NASHVILLE, Tenn. (WKRN) — We are a few weeks out from the highly anticipated special session, and News 2 is looking through some of the very first bills introduced.
In the body camera video from inside the halls of The Covenant School, you can see and hear a fire alarm; it is still unclear who pulled the alarm or when it was pulled.
“I know right now we have statutes on the books by the fire marshal, and we need to look at that very seriously because we are not losing kids to fires these days,” Moose Moore of The Vigilance Group said.
Moore founded The Vigilance Group after he retired as an Airforce pilot. He now teaches people how to stay alert and safe during dangerous situations, like an active shooter.
“I’ve been to six schools and six churches since Covenant where and I spoke to people who were there,” Moore said.
On top of safety workshops, he assesses buildings and looks at safety drill protocols.
“Tell all your teachers and your staff, ‘Hey, next Tuesday we are going to have a fire drill.’ You don’t need to tell them what time it’s going to be,” Moore said.
He said communicating this is important after fire alarms have been pulled by school shooters in the past.
“Jonesboro, Arkansas, in 1998 we had four kids killed. There were two shooters, and they pulled the alarm.
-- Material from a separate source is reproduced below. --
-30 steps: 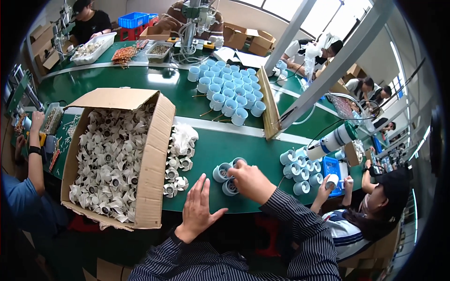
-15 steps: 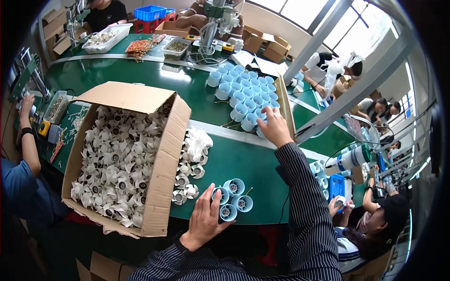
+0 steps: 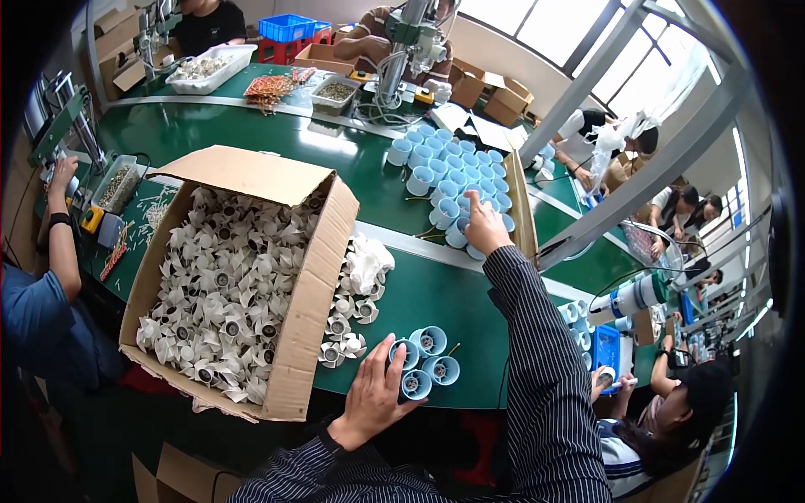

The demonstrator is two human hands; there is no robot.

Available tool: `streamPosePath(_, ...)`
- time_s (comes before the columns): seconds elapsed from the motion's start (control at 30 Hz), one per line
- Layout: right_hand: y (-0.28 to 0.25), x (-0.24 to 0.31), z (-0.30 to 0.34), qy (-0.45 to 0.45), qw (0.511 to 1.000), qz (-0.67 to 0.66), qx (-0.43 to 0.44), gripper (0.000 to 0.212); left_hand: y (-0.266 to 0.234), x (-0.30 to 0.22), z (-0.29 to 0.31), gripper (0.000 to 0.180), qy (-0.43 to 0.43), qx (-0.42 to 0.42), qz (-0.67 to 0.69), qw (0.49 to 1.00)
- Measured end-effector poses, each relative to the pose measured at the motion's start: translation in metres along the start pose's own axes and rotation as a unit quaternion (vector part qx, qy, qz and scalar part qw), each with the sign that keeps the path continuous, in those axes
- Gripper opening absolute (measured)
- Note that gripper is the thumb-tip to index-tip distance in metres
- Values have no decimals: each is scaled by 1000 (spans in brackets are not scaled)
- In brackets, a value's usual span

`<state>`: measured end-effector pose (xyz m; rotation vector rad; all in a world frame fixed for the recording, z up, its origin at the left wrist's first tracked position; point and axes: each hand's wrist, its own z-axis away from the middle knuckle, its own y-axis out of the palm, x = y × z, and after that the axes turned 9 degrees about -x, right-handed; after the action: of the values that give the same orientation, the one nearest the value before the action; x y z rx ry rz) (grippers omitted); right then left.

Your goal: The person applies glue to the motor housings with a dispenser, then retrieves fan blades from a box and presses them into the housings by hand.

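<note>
A worker in a striped shirt sorts pale blue plastic cups on a green bench. The left hand, fingers spread and lightly curled, cradles a cluster of four small cups at the near edge of the bench, touching the two nearest; the four stand upright and pressed together. The right hand stretches to about one o'clock, its index finger out and the rest loosely folded, its fingertips resting on the big batch of blue cups standing mouth-up beyond the bench's pale divider strip. That batch holds some thirty cups, too tightly packed for an exact count.

The cups look light, stiff and thin-walled, probably smooth enough to slip; a grip around the rim or side wall seems safest, and a nudge would likely topple them. At ten o'clock from the left hand, one open cardboard box brims with white finned parts, far too many to count; about ten more lie loose beside it.
</note>
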<state>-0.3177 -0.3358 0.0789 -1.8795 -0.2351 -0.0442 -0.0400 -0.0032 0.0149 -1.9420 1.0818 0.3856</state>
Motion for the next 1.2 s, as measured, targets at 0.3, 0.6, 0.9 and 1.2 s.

Then in Parkland, Florida, the shooter knew exactly how people would react,” Moore said.
He said he’s in full support of the proposed legislation which would require all Tennessee schools to develop a policy on how to respond when a fire alarm is pulled outside of a scheduled drill.
He also hopes more teachers and staff will equip themselves with non-lethal weapons, such as a home defense pepper jell.
“Handguns cost anywhere from $350-$800 and they are deadly. (Pepper jell) is not deadly, but this can stop an intruder and a shooter,” Moore said.
On Thursday, News 2 spoke to State Rep. William Lamberth (R-Portland) over the phone, who is sponsoring the bill.
He told News 2 the proposed legislation was inspired after speaking with Covenant School parents, administrators, and law enforcement.